Французские читатели, я по-прежнему нахожусь в Элладе, стране столь же счастливой, сколь и несчастной. Греция счастлива из-за своих богов: аквамариновых глубин Эгейского и Ионического морей, щедрого солнца и прозрачных рек, утоляющих вечную жажду сухой земли самой южной части Балкан, но несчастлива из-за своих людей, которые по воле своего безответственного и деспотичного монарха и его трусливой свиты видят врагов в друзьях, а на истинных врагов полагаются как на избавителей греческой короны. Такая атмосфера ощущается на улицах Салоников, словно загноившаяся кровь течет по материковой части Пелопоннеса, и это в любом случае болезненное состояние ощущается даже в оливковых рощах Афона, где должна бы струиться одна только благочестивая мысль, как тихо струится из раскрытой ладони белый песок.
В этой несчастной стране нашли пристанище беженцы из Сербии. Они умирали на пути в милосердную Грецию, но кое-кто скажет, что в этом нет ничего нового: и евреи оставались в песках своих воспоминаний, когда после разрушения Храма отправились в вечные скитания.

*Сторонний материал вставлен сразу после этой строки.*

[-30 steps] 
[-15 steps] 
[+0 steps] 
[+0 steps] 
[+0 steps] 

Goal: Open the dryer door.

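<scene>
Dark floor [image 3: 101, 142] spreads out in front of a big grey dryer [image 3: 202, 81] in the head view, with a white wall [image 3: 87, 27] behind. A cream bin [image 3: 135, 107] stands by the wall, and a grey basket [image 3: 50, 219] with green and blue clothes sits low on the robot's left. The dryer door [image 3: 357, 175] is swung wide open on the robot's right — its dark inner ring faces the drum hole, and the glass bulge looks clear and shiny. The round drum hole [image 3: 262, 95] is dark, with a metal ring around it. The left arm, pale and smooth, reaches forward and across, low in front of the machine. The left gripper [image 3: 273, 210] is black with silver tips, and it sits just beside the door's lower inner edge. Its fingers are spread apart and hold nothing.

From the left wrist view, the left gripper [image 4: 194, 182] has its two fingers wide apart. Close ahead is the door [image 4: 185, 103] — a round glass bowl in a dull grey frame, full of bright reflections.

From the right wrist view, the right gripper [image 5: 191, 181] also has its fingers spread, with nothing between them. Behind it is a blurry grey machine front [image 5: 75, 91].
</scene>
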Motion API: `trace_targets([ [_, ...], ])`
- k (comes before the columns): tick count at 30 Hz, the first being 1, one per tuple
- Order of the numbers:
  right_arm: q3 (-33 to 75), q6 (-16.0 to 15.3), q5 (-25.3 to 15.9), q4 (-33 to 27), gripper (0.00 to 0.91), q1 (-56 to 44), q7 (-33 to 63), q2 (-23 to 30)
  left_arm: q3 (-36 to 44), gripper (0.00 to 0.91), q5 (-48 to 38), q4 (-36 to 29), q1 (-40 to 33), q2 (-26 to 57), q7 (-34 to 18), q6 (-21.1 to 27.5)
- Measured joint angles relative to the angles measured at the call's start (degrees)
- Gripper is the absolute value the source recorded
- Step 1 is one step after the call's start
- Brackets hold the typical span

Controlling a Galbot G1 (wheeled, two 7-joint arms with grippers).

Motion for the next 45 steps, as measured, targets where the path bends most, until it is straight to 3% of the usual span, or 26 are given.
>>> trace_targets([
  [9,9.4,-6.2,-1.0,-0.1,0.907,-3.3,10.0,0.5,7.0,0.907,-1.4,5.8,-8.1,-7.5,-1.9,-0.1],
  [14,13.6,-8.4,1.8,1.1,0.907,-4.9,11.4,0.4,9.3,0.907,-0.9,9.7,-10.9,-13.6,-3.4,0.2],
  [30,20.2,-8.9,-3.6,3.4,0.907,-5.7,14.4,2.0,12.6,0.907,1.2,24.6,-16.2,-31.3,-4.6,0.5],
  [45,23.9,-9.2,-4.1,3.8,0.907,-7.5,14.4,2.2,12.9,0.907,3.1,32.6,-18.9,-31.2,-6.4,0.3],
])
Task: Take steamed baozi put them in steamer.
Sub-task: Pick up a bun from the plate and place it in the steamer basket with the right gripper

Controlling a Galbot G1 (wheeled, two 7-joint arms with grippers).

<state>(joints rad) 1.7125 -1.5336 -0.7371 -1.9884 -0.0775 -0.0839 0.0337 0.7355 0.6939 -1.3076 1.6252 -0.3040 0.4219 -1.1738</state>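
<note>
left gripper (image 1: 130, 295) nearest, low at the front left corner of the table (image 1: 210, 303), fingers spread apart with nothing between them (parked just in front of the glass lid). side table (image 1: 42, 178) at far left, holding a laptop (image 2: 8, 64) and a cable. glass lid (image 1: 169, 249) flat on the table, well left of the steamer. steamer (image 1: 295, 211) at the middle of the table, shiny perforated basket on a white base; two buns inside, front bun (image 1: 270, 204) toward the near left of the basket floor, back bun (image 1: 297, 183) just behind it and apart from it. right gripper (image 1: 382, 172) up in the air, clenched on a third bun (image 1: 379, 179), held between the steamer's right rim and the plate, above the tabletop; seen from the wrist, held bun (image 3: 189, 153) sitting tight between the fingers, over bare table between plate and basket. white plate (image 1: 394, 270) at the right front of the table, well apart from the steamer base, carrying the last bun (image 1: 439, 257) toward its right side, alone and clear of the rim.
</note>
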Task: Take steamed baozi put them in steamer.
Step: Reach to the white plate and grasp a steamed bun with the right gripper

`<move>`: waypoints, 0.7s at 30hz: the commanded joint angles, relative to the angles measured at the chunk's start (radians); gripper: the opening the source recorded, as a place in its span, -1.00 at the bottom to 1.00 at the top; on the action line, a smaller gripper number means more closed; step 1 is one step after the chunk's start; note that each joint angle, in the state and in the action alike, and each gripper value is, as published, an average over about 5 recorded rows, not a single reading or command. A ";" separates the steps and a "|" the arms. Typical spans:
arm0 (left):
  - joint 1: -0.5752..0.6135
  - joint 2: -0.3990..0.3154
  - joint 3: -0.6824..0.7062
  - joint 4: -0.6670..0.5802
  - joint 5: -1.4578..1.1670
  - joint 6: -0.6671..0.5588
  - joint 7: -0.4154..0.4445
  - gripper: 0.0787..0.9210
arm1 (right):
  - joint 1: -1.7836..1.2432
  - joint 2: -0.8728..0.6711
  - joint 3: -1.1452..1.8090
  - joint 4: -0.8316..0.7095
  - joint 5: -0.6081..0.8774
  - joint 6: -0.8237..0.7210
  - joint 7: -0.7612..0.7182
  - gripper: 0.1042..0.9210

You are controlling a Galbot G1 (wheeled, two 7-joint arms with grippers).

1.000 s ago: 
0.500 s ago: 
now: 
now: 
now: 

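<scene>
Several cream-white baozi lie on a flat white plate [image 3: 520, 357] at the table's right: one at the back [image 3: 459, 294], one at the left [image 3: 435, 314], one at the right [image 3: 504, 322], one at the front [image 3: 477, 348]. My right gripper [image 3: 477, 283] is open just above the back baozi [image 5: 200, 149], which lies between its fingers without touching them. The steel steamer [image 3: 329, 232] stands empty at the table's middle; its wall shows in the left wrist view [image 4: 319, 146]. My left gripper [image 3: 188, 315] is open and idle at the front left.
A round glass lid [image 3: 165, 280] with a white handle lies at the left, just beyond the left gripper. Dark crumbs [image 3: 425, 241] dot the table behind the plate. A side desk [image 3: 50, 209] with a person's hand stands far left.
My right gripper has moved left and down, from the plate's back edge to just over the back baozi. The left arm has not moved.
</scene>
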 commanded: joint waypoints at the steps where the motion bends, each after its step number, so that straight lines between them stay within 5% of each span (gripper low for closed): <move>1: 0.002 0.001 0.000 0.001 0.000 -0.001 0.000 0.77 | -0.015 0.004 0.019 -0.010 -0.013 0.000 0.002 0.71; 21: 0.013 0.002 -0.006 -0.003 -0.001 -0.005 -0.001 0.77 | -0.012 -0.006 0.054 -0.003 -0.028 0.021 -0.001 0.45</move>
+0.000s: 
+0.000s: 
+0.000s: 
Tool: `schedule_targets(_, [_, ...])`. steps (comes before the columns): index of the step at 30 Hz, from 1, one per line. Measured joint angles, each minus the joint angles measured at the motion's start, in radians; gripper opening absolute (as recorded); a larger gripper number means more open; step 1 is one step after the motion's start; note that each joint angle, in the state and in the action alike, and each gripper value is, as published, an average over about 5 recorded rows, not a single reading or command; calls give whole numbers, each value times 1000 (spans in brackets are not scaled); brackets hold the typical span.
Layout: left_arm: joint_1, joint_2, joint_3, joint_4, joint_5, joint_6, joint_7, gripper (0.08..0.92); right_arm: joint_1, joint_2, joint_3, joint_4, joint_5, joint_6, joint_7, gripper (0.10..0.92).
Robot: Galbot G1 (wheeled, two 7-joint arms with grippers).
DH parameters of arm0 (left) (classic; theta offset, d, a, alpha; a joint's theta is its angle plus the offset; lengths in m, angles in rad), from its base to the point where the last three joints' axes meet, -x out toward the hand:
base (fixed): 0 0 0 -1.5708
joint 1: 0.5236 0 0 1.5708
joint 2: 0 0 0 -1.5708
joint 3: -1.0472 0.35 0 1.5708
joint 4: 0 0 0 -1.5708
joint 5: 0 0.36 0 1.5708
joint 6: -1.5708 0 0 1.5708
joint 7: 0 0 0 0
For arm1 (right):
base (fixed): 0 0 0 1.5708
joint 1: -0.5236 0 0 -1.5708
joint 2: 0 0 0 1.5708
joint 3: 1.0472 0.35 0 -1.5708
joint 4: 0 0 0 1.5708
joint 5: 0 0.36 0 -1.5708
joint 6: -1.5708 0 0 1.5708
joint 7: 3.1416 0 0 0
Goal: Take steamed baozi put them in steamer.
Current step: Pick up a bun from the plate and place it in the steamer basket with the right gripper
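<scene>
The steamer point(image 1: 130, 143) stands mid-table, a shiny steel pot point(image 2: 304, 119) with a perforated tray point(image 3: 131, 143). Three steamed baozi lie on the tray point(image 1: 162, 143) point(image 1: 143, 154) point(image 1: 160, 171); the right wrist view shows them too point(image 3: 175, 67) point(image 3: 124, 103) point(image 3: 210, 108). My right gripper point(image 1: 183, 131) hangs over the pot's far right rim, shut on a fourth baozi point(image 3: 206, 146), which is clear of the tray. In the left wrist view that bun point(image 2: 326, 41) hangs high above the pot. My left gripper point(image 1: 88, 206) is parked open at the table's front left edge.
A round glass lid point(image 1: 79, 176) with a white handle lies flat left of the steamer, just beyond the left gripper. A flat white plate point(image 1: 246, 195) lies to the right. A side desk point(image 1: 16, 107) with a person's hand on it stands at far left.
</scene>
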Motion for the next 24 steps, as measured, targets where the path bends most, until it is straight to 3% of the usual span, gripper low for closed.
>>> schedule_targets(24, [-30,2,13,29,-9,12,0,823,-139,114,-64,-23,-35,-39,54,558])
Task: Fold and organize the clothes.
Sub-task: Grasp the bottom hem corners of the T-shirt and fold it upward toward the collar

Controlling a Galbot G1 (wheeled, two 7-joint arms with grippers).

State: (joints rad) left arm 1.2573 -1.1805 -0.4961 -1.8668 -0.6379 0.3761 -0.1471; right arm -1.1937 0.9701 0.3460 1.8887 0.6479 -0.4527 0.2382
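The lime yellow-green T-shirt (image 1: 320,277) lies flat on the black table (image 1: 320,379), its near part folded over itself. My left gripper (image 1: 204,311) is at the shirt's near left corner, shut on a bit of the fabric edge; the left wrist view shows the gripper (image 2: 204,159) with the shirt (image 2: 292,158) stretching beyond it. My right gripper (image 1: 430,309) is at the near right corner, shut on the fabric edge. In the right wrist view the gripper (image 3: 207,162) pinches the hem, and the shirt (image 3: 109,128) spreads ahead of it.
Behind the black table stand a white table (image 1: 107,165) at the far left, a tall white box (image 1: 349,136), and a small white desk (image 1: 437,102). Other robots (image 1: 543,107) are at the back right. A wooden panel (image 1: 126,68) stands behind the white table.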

Вместе с солдатами исчез и целый народ: старики и дети, рожавшие и бесплодные женщины, хотя кое-кто скажет, что и это не ново: цыганские кибитки — семьи и целые племена — тоже покинули красные земли Индии, чтобы уже никогда не вернуться на родину. Однако я хочу сообщить вам, французские читатели, нечто действительно неслыханное. Вместе со всем народом, вместе с последними остатками побежденной армии в изгнание отправился и сербский монарх, король Петр Карагеоргиевич, который не потребовал ни поезда, ни аэроплана, а — как если бы он был одним из солдат — пустился в путь от одного поселения к другому пешком через албанское Проклетие.
Этот старец нашел временный и обманчивый покой на острове Эвбея. Он разместился в небольшом скромном доме в курортном Халкисе, где и принимал меня. Я с трудом смог его узнать: он явно очень похудел, поэтому мундир на нем выглядел так, словно был позаимствован у некоего счастливого короля, гораздо более полного, чем он. На высохшем лице появилась густая борода; он сказал мне, что не бреет ее из-за тоски по родине. Мы вежливо разговаривали около получаса по-французски, как будто мы оба французы, а затем король представил свою свиту, показавшую мне, как организован самый маленький королевский двор в мире.
Я беседовал со многими доверенными лицами его величества и узнал, как трудно им вести эту, по словам короля, «жизнь после жизни», но больше всего меня удивил рассказ королевского врача. Этого удивительного человека я застал на освещенной солнцем веранде, где он паковал свои вещи, готовясь к отъезду.
31
Ракия — традиционный балканский спиртной напиток крепостью 35–70 градусов из перебродивших фруктов: слив, винограда, диких груш, реже яблок.
32
Узо — греческая водка крепостью 40–50 градусов, настоянная на анисе и других ароматических травах: гвоздике, ромашке, кориандре и др.